# [ABOUT THIS EXERCISE]
Leaving pictures out, repeat word for word the line that has "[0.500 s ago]" and each line that follows it to the end of the listing.

# [SOURCE MATERIAL]
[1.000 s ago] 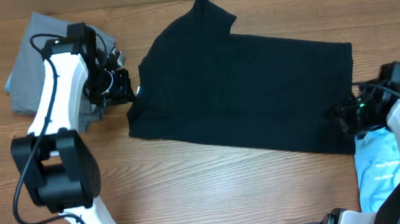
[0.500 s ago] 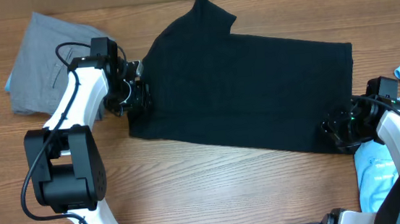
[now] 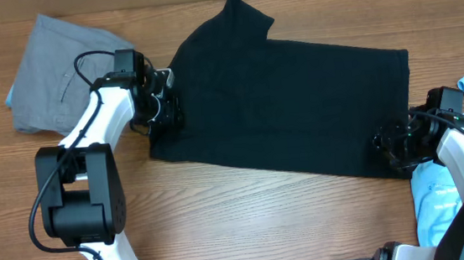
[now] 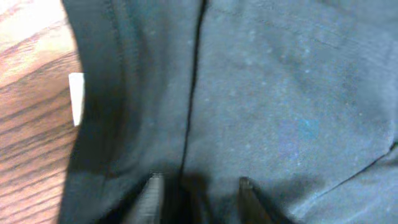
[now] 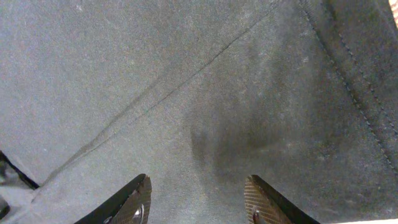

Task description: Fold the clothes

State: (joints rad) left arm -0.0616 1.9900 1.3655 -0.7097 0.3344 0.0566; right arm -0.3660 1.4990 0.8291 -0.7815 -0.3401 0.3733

# [SOLUTION TO THE EXERCISE]
[0.500 s ago] 
[now] 
[now] 
[now] 

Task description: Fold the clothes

State: (joints rad) left arm -0.0616 1.9900 1.3655 -0.7097 0.3344 0.0566; right arm -0.3660 1.4990 0.8291 -0.7815 -0.3401 0.3733

The answer is complete, and the exercise is done.